This month signals a critical moment for the future of global health financing as high-level political representatives meet in Addis Ababa for the Third International Conference on Financing for Development to discuss how the new Sustainable Development Goals (SDGs) will be funded. Current trends in stagnating spending on aid and a finance-driven rhetoric risk abandoning the achievements of recent decades.
Arguably, some of the greatest gains in global health during the past 15 years can be attributed to initiatives such as the Global Fund to fight Aids, Tuberculosis and Malaria. The Global Fund, with its well-focused goals and multi-stakeholder governance mechanisms, created results-orientated funding that prioritised effectiveness, improved health outcomes and positively influenced national and international policies. Importantly, its inclusion of civil society as a national “watch-dog” safeguarded the pertinence of health interventions in recipient countries. The Global Fund and other initiatives such as Gavi, the vaccine alliance, broke with tradition and funded critical interventions including recurrent costs such as health staff, drugs and renewable medical commodities. These initiatives, which have stemmed from the Millennium Development Goals (MDGs), galvanised global attention and funding on fighting killer diseases and ill health.

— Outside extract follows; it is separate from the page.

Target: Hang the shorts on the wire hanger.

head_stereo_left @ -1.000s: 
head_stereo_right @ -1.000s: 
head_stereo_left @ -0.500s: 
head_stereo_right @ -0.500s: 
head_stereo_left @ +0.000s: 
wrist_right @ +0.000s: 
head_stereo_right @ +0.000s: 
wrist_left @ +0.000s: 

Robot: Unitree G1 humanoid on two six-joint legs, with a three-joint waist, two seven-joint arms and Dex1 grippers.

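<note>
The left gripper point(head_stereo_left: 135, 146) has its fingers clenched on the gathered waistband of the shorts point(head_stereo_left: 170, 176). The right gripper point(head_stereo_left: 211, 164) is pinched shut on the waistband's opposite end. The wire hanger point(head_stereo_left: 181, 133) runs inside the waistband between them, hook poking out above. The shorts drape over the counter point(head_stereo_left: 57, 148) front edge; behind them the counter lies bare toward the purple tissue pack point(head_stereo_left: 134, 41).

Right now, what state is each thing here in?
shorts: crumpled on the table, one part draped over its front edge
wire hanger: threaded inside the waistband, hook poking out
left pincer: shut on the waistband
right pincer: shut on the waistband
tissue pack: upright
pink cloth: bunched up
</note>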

These important advances are now being eroded. The continued use of gross national income to allocate official development assistance (ODA), which includes development assistance for health, has potentially catastrophic effects for over 70% of the world’s poor who live in the 105 countries classified as middle-income. The risk with the current moves by donors to change modalities and channels of assistance to countries in this bracket could see the health needs of people living in these countries deprioritised with national health expenditure unable to replace external support. Over 50% of the humanitarian medical programmes of Médecins Sans Frontières (MSF) are in ‘middle-income’ countries such as, Sudan, Kenya and South Africa and we are alarmed by the disparity between global rhetoric and the reality faced by the populations we serve.
Economic proxy measures of human development obscure population health needs and ignore existing inequities. So called middle-income countries have little in common apart from the negative impact of their reclassification on population health. Upward trajectory on the income ladder increases national health-care costs as prices of vaccines, drugs and medical commodities rise due to less preferential and more arbitrary pricing. Additionally, different international trade rules and regulations come into play, including pressure for more restrictive trade agreements such as TRIPS Plus.
While recent reports demonstrate that most low and middle-income countries have increased government health expenditure over the past decade, experts agree that it is overly optimistic to translate this into a model of autonomous national health spending without external support for the foreseeable future. It is estimated that 14 countries transitioning out of Gavi support (as they passed the income threshold rendering them ineligible) will be obliged to increase health expenditure on vaccine costs alone from US$8 to US$90 million by 2018. Furthermore, while there is value in pressuring countries to improve domestic health spending, the aim should be to expand on improved health outcomes rather than to make-up for shortfalls in donor funding. Attempts to compensate for dwindling donor funds are already leading to the re-emergence of barriers of access to health care such as user fees and increased out-of-pocket payments. Worryingly, in countries such as South Africa and Thailand, civil society organisations, which have been the cornerstone of health care provision and national mobilisation for better health over the past decade, are seeing their lifeline of international funding cut off.
Reduced grants and progressive exclusion from global health initiatives such as Gavi or the Global Fund risk leaving middle-income countries with widening health gaps, reversals in health gains and struggling to maintain basic services. For instance, the majority of people living with HIV/AIDS reside in countries now classified as middle-income, such as Kenya, Swaziland and South Africa. These countries will struggle to cope with their HIV/AIDS disease burdens if left alone to fund anti-retroviral treatment. Likewise, there is a serious mismatch between donor country classification and the burden of multi-drug resistant tuberculosis (MDR-TB), with the highest incidences reported in middle-income countries in Eastern Europe and Central Asia, most of which are either transitioning out or expected to transition out of Global Fund eligibility.
In the present dialogues around financing for development, underlying issues, such as the stagnation of development assistance for health are rarely discussed openly. This stagnation, combined with traditional donors stepping back from previously agreed aid targets, such as 0.1% for development assistance for health, seems to indicate an overall lack of resolve for global solidarity in health. The forthcoming SDGs, which will replace the MDGs, widen and diversify the aid agenda, with more sectors requiring financial support from essentially the same envelope. International calls for universal health care and rhetoric to “leave no one behind” appear to contradict the potential negative impact of present donor policy.
With traditional donors needing to appease tax payers back home, the mirroring of these donors’ policies in global health initiatives and the subsequent cost to populations in need could soon be sadly only too apparent. As the delegates gather in Addis Ababa to decide the future of aid financing, they should consider that health needs rather than finance indicators need to remain central to funding decisions if the gains in global health of the past 15 years are not to be lost.
Áine Markham, analysis and advocacy unit, health access team, Médecins Sans Frontières.